La fabrique du neuf

No 82 - janvier 2020

Érik Orsenna et Stéphane Quéré

La fabrique du neuf

Isabelle Bouchard

Érik Orsenna et Stéphane Quéré, La fabrique du neuf, Paris, Cherche-midi, 2018, 138 p.

Si cet ouvrage était une entreprise, il gagnerait le prix mondial de la diversification des produits tant l’ouvrage embrasse large ! On a parfois l’impression d’être devant un catalogue des dernières tendances en matière de technologies et de services offerts par les nouvelles « start-ups ». Le tout nouveau tout beau a encore la cote ! Comment pourrait-il en être autrement ?

L’œuvre constitue en fait une réorganisation sélective de 24 émissions de radio qui se sont déroulées de 2014 à 2018 et dans lesquelles, plus d’une centaine d’invité·e·s ont exposé des situations mettant en évidence l’innovation, les changements et l’adaptation. Les auteurs ont choisi de les diviser en trois chapitres : Pourquoi changer ? Qui et quoi doit changer ? Comment changer ? Cette division discutable ordonne notre réflexion tant sur l’implacable logique du « progrès technologique » que sur ses conséquences.

Pourquoi changer, selon le point de vue de directeurs ou directrices, de maires, de présidents, d’associés, etc. ? Il y a consensus, il faut survivre : « Le paradoxe de ce monde d’innovations perpétuelles, c’est la prise de conscience unanime d’une urgence : il faut préserver.  » Ceux et celles qui doivent changer, ce sont les « consommacteurs » qui ne sont plus placés devant les monopoles des entreprises de gaz. La consommatrice et le consommateur (français·e ici) ont le choix et le pouvoir de combiner différentes sources d’énergie (biomasse, solaire, etc.) qu’ils et elles peuvent désormais produire. Mais là ne s’arrêtent pas leurs nouveaux pouvoirs. En effet, dorénavant ils et elles peuvent aussi innover, par exemple en construisant des objets grâce à l’utilisation d’imprimantes 3D.

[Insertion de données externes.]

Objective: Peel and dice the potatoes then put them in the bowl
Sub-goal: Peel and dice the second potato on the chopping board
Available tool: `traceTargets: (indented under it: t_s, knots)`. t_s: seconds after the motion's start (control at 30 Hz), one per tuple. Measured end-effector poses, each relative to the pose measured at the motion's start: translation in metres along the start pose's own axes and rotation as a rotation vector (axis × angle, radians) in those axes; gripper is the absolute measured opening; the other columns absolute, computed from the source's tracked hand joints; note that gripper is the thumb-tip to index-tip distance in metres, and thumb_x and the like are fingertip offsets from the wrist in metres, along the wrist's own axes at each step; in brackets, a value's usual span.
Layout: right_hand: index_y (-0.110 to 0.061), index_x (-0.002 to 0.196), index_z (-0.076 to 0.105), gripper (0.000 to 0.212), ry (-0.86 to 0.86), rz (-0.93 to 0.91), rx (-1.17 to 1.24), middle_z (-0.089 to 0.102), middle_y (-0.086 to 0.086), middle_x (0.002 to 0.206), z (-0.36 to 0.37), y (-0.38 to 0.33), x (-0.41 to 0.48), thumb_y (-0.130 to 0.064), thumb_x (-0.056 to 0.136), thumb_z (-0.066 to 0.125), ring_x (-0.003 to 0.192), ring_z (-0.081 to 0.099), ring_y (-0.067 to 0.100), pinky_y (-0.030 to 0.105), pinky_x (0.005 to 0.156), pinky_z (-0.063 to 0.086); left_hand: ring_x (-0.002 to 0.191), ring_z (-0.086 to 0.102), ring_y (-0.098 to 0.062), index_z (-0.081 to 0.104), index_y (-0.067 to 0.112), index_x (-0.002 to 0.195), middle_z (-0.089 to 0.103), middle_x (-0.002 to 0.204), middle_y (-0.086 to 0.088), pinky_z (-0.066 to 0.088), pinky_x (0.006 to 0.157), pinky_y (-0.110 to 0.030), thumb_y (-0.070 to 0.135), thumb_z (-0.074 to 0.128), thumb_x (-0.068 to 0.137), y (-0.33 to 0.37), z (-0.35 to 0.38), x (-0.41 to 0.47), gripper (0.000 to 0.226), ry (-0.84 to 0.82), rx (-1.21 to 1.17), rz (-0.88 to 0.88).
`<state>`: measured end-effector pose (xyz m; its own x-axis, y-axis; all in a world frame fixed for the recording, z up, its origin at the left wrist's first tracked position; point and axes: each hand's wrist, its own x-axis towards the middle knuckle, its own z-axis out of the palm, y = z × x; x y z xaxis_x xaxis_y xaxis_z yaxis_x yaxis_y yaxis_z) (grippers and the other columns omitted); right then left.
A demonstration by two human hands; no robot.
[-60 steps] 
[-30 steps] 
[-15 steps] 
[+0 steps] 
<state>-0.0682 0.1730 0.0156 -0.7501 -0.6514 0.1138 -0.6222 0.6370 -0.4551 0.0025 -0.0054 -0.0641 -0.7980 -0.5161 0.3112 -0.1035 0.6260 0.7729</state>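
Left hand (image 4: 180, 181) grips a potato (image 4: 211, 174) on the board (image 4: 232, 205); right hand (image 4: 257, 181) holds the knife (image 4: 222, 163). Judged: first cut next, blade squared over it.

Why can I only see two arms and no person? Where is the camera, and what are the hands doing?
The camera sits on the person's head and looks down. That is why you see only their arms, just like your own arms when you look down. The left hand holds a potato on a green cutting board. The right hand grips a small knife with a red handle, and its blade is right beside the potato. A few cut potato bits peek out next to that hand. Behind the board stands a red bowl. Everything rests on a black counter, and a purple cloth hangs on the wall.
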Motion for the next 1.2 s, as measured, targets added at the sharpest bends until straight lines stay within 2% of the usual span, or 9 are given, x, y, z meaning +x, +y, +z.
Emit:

Le chapitre trois de cette fabrique expose des moyens pour orienter le changement. Les auteurs ramènent des thèses naturalistes intéressantes. Pour eux, il faut changer pour imiter la nature ; l’imitation de la nature devient donc le remède au changement. L’idée consiste à transposer les lois de la nature dans le monde de l’industrie. Ainsi, l’altruisme naturel devrait forcer les organisations à se prêter des locaux, du matériel et des idées. Le tout prend des allures qui frisent parfois l’ésotérisme.

Si l’ouvrage reste une présentation impressionniste du changement, illustrée abondamment par des histoires à succès de multinationales ou de toutes petites nouvelles entreprises plus anecdotiques que réellement pertinentes, il a toutefois le mérite de nous rappeler à quel point les sociétés ont changé, changent et changeront. Il a aussi celui d’insister sur la nécessité de notre adaptation, qu’elle soit choisie ou imposée. On regrette amèrement que les points de vue de militant·e·s, de travailleuses·eurs, de syndicats et de groupes communautaires soient totalement absents de ces réflexions sur ce « branloire pérenne » de Montaigne. C’eût été une garantie d’une réflexion critique plus systémique.